#### Work instructions
Below is a listing. Return the lines from the one that contains "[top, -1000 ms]" to the one that contains "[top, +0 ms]", both ends included, verbatim and with no pictures.

#### Available records
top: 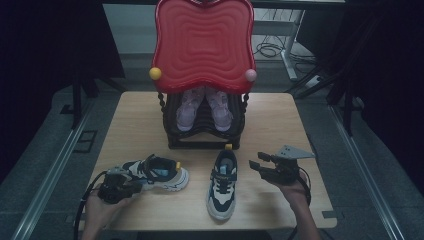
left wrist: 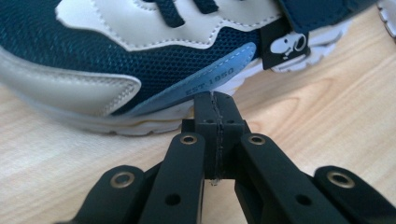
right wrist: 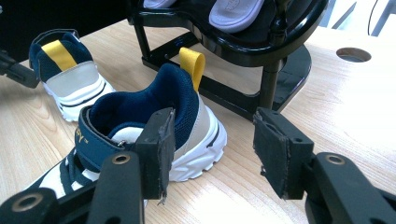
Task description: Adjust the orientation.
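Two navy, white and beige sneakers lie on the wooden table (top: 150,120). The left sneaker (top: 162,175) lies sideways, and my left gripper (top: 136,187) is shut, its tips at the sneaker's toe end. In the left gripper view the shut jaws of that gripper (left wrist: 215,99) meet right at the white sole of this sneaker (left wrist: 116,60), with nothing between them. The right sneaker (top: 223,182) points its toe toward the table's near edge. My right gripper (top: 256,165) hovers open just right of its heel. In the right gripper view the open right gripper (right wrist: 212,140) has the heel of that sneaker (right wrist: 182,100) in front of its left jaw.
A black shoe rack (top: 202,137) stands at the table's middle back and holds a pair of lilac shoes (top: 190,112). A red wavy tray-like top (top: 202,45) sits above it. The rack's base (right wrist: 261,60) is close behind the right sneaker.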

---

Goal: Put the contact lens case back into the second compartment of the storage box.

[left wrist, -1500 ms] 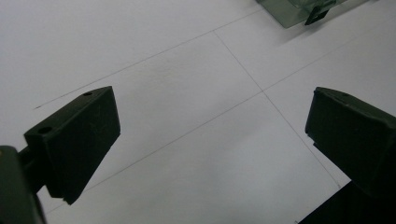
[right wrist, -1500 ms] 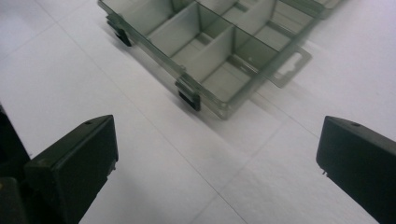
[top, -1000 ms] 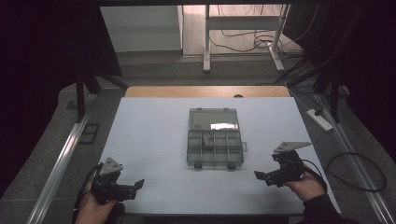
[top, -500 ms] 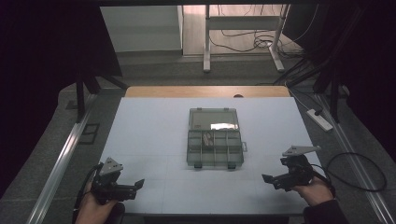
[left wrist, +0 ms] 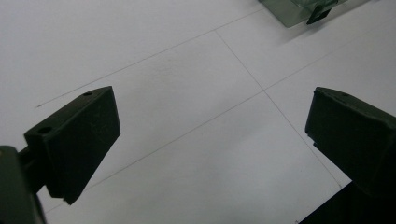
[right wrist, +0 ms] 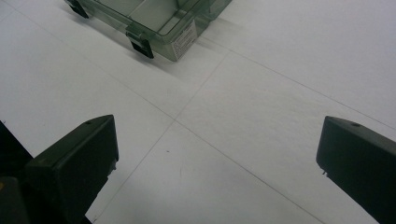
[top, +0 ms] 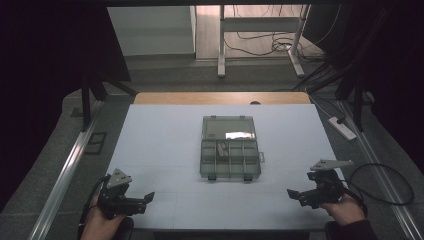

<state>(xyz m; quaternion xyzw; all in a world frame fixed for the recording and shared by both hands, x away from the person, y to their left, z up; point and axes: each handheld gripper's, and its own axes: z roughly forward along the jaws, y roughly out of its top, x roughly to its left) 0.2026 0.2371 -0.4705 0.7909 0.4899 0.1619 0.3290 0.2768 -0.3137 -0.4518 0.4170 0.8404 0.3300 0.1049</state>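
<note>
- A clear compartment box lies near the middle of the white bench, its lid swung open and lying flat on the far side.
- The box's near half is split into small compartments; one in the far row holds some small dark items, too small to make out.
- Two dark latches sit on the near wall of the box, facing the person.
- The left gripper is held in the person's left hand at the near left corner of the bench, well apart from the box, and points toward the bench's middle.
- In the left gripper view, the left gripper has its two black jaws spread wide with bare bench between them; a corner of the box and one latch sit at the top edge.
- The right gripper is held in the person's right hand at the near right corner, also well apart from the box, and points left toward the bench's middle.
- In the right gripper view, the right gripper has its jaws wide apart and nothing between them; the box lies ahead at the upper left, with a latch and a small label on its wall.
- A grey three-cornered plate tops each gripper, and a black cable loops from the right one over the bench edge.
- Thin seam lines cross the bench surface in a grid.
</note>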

#### Result for this exercise
[top, -1000 ms] 
[top, -500 ms] 
[left wrist, +0 ms] 
[right wrist, +0 ms] 
[top, +0 ms] 

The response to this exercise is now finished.